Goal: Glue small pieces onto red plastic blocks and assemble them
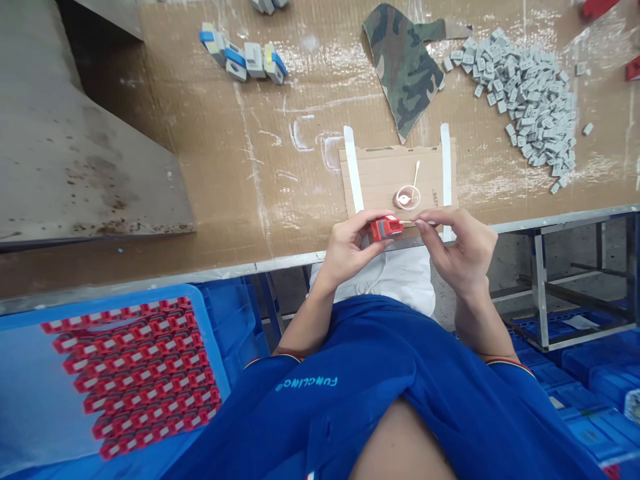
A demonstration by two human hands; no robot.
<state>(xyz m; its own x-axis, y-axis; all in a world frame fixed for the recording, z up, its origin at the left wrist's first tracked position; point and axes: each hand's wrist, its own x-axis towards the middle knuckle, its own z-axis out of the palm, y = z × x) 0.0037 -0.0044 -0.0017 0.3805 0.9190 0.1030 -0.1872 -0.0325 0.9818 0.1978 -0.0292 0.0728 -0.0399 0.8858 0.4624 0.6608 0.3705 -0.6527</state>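
Note:
My left hand grips a small red plastic block with a grey face between thumb and fingers. My right hand pinches a thin white swab at the fingertips, and its tip reaches the red block. Just beyond the hands, a small round dish holding a whitish paste sits on a cardboard pad. Another white swab leans in that dish. The pad is held down by white tape strips.
Beyond the pad lie a camouflage cloth, a heap of small grey parts and several blue-and-grey parts on the cardboard-covered bench. Lower left, a blue crate holds rows of red-and-white parts. Blue crates stack lower right.

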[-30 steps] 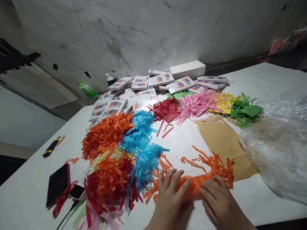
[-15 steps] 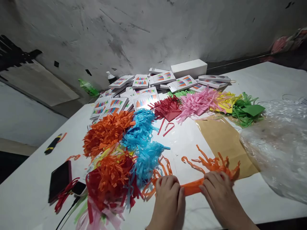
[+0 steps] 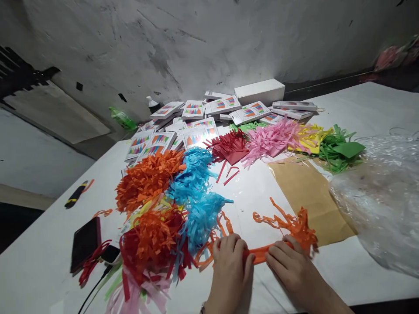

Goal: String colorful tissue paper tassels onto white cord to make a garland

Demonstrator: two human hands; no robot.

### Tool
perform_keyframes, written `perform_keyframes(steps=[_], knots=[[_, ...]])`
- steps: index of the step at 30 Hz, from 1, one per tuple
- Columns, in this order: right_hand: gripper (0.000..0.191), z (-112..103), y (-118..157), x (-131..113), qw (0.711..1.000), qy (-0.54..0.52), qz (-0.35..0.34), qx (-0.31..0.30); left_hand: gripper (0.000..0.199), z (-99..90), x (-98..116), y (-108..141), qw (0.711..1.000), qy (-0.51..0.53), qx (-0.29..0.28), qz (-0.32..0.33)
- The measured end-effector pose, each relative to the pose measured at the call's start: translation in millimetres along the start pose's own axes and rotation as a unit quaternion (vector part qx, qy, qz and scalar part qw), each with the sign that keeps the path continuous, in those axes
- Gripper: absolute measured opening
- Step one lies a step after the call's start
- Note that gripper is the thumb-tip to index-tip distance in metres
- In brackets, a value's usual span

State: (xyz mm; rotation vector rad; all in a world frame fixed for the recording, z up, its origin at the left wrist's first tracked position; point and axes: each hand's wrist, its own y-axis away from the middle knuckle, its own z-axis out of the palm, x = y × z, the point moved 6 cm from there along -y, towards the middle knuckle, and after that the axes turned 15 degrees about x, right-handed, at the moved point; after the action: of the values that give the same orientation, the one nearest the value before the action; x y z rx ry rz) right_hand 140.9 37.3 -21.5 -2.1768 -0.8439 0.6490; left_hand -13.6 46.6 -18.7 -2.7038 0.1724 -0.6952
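An orange tissue paper tassel [image 3: 259,255] lies across the white table in front of me, its flat uncut middle stretched between my hands. My left hand [image 3: 230,268] closes over the left part of that middle, fingers curled down. On the right part, my right hand [image 3: 290,264] grips the paper in the same way. Loose orange fringe spreads beyond both hands; some left-hand strips are hidden. Just left of my left hand are a blue tassel pile [image 3: 201,218] and a lower orange tassel bunch [image 3: 155,235].
A brown paper sheet [image 3: 307,196] and clear plastic bag [image 3: 376,205] lie on the right. Behind are red [image 3: 231,146], pink [image 3: 273,135], yellow [image 3: 310,137] and green [image 3: 342,148] tassels, with printed boxes [image 3: 199,131] further back. A phone [image 3: 85,242] lies left.
My right hand has slid a little left along the orange paper, toward my left hand. The right fringe has shifted left and bunched up. My left hand has barely moved.
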Motion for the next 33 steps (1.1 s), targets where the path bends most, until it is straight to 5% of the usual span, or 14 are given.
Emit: perform_keyframes(steps=[6,14,19,27,33], knots=[[0.022,0,-4,1,0.998,-0.023,0.044,-0.026,0.013,-5.0,14,12,0.983,0.059,0.056,0.162],[0.034,1,8,2,0.998,-0.03,0.028,-0.043,0.015,-7.0,11,6,0.986,0.093,0.036,0.132],[0.03,-19,19,26,0.995,-0.016,0.093,-0.017,0.016,-6.6,7,12,0.992,0.078,0.005,0.098],[0.024,-17,24,31,0.978,0.104,0.18,0.008,0.015,1.1,6,2,1.0,-0.011,-0.018,0.018],[0.03,-9,15,3,0.999,0.008,0.047,0.003,0.02,-0.6,8,3,0.996,0.031,-0.008,0.087]])
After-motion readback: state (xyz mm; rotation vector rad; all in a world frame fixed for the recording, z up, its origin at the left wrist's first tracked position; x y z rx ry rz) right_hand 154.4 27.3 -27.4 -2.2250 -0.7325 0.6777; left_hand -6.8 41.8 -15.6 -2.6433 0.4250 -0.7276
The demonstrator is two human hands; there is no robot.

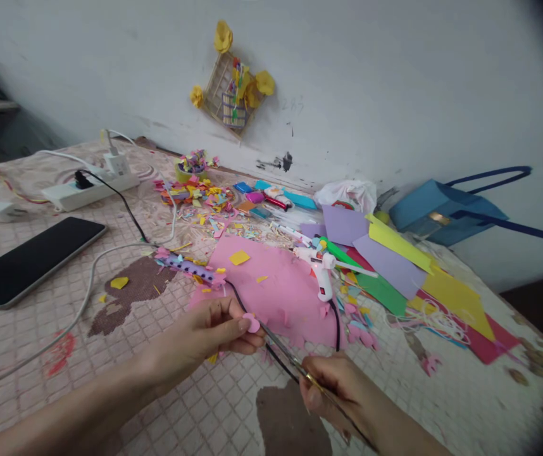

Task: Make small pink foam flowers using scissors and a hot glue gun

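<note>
My left hand (217,329) pinches a small rounded pink paper piece (251,323) between thumb and fingers. My right hand (331,386) is closed around slim silver metal tweezers (283,348), whose tips reach the edge of the pink piece. Below and beyond both hands lies a large pink sheet (271,285) with small yellow scraps on it. A white hot glue gun (321,272) rests at the sheet's right side. Left of the sheet is a purple strip with dark holes (190,267) and paper bits around it.
Coloured sheets (390,253) are fanned out at the right, near a blue bag (447,212). A phone (34,259) and a power strip (91,190) with cables sit at the left. Paper scraps (200,193) are heaped at the back, by the wall.
</note>
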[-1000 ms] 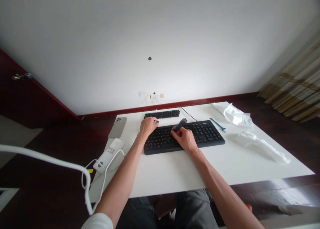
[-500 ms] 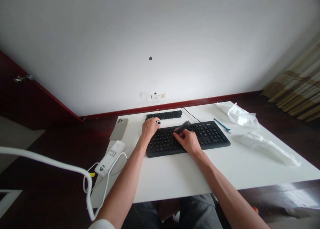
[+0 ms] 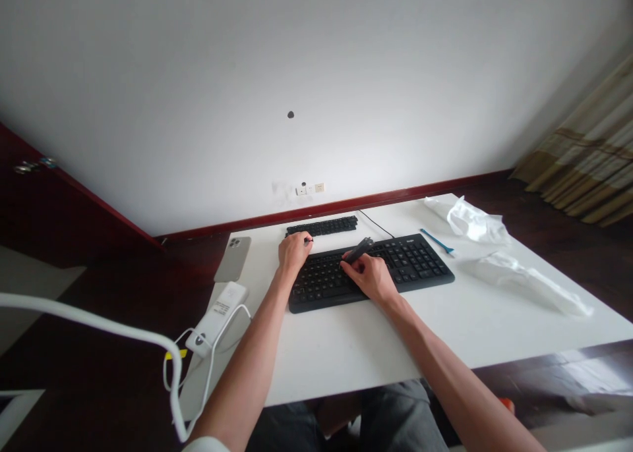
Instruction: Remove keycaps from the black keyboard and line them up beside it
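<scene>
A black keyboard (image 3: 425,267) lies on the white table, tilted a little, its cable running from the back edge. My right hand (image 3: 370,274) is closed round a dark handheld tool (image 3: 359,249) over the keyboard's middle keys. Near the keyboard's back left corner, my left hand (image 3: 295,251) pinches a small dark piece, too small to make out. Just behind that hand sits a group of black keycaps (image 3: 329,226) in rows.
A phone (image 3: 232,259) and a white power strip (image 3: 217,317) with a white cable are at the left. Rightward lie a blue brush (image 3: 438,242) and two clear plastic bags (image 3: 469,220). A thick white tube (image 3: 99,317) crosses the lower left.
The camera view has shifted slightly. The piece in my left hand has turned, and its white part no longer shows. My right hand stays in nearly the same place on the keyboard.
</scene>
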`<state>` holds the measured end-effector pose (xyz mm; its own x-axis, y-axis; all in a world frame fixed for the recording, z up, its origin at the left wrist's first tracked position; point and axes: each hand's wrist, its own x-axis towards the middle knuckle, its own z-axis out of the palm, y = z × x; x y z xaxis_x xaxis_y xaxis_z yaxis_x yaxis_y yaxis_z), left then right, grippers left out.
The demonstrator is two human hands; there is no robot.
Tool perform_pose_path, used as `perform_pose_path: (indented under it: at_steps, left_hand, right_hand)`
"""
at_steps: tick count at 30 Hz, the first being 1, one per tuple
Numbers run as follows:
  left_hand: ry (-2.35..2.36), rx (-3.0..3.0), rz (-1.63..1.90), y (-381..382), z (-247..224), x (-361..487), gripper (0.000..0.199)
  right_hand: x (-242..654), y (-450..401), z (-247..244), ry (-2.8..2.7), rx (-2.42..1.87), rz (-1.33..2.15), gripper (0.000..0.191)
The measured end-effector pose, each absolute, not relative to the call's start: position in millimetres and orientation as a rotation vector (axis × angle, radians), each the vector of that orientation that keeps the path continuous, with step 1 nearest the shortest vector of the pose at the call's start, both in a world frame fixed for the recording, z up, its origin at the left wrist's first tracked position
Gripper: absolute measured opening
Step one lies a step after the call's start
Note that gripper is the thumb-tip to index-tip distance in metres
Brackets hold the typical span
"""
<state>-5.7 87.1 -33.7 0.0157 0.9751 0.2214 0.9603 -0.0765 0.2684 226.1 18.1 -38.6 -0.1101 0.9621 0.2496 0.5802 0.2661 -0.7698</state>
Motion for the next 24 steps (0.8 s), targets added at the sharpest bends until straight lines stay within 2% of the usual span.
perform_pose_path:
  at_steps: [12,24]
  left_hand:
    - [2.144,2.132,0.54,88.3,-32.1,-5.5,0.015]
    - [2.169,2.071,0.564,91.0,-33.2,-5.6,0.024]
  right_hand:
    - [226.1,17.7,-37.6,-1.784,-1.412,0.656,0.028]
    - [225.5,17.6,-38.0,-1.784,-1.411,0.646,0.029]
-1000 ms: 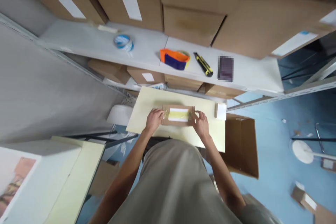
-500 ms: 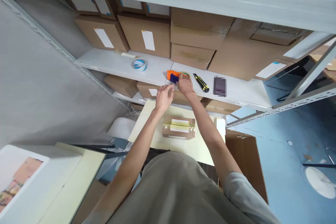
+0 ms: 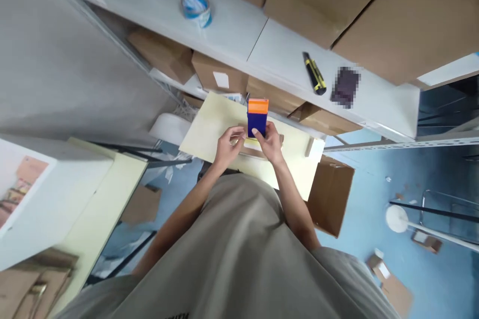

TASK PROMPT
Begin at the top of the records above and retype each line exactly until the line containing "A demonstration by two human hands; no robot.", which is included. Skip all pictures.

ANSWER SPACE
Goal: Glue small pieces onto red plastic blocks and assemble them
A demonstration by two human hands; no robot.

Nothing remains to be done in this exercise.